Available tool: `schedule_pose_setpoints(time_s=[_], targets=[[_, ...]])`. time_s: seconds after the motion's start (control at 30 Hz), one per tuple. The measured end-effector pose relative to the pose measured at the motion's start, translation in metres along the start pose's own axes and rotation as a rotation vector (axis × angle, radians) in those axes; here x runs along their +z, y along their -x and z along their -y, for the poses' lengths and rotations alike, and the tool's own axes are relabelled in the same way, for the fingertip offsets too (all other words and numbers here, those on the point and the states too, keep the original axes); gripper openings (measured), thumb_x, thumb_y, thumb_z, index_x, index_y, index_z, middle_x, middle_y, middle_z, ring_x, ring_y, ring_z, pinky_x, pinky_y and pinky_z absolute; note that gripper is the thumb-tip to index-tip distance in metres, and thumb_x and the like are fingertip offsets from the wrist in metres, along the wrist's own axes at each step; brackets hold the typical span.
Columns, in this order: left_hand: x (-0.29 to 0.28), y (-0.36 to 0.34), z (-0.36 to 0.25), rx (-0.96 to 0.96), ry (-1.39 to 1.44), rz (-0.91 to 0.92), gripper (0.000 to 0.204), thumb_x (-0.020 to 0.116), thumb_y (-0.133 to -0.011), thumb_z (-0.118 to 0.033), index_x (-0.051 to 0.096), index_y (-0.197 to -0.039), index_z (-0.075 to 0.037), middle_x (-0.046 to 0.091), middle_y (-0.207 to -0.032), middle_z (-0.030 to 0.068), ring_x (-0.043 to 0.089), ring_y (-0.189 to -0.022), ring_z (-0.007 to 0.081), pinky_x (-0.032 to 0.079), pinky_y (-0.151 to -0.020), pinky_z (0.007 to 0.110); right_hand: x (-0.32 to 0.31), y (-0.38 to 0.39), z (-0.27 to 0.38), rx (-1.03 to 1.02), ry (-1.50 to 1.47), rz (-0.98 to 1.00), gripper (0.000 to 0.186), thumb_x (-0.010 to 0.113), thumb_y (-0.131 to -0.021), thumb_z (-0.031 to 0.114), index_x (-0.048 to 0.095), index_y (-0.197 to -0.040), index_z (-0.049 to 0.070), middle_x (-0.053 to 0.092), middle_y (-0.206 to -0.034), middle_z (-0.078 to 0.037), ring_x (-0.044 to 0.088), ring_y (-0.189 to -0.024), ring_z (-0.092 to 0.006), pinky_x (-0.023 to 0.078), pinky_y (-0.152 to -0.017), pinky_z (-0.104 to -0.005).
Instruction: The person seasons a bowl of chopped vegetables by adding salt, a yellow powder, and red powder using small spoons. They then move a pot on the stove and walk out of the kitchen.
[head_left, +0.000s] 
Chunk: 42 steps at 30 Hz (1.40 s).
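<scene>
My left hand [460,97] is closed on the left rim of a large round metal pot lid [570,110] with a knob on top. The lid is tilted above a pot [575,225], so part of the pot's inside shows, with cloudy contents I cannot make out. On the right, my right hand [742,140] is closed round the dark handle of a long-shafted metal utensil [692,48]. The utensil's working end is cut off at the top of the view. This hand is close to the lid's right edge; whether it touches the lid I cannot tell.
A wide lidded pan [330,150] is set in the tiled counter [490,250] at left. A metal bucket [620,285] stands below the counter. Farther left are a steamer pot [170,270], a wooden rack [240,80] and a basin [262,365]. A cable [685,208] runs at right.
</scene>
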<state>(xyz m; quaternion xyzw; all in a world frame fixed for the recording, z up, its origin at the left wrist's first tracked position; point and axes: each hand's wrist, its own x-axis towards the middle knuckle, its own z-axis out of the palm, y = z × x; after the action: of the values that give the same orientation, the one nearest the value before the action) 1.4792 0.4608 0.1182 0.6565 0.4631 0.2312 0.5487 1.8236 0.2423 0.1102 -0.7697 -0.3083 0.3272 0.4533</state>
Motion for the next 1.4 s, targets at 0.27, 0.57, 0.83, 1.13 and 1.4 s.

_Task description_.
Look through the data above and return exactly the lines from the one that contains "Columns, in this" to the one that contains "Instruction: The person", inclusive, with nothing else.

_Exercise output_.
Columns, in this order: left_hand: x (-0.29 to 0.28), y (-0.36 to 0.34), z (-0.36 to 0.25), rx (-0.96 to 0.96), ry (-1.39 to 1.44), rz (-0.91 to 0.92), gripper (0.000 to 0.204), thumb_x (-0.020 to 0.116), thumb_y (-0.133 to -0.011), thumb_z (-0.118 to 0.033), index_x (-0.051 to 0.096), index_y (-0.197 to -0.039), index_z (-0.075 to 0.037), middle_x (-0.046 to 0.091), middle_y (-0.207 to -0.032), middle_z (-0.030 to 0.068), ring_x (-0.043 to 0.089), ring_y (-0.189 to -0.022), ring_z (-0.007 to 0.081), pinky_x (-0.032 to 0.079), pinky_y (-0.151 to -0.020), pinky_z (0.007 to 0.110); right_hand: x (-0.32 to 0.31), y (-0.38 to 0.39), z (-0.27 to 0.38), rx (-1.03 to 1.02), ry (-1.50 to 1.47), rz (-0.98 to 1.00), gripper (0.000 to 0.186), thumb_x (-0.010 to 0.113), thumb_y (-0.131 to -0.021), thumb_z (-0.031 to 0.114), index_x (-0.048 to 0.095), index_y (-0.197 to -0.040), index_z (-0.049 to 0.070), middle_x (-0.053 to 0.092), middle_y (-0.206 to -0.034), middle_z (-0.078 to 0.037), ring_x (-0.044 to 0.088), ring_y (-0.189 to -0.024), ring_z (-0.092 to 0.006), pinky_x (-0.023 to 0.078), pinky_y (-0.152 to -0.017), pinky_z (-0.104 to -0.005).
Instruction: The person seasons a bowl of chopped vegetables by adding salt, a yellow powder, and red powder using small spoons. They then move a pot on the stove and walk out of the kitchen.

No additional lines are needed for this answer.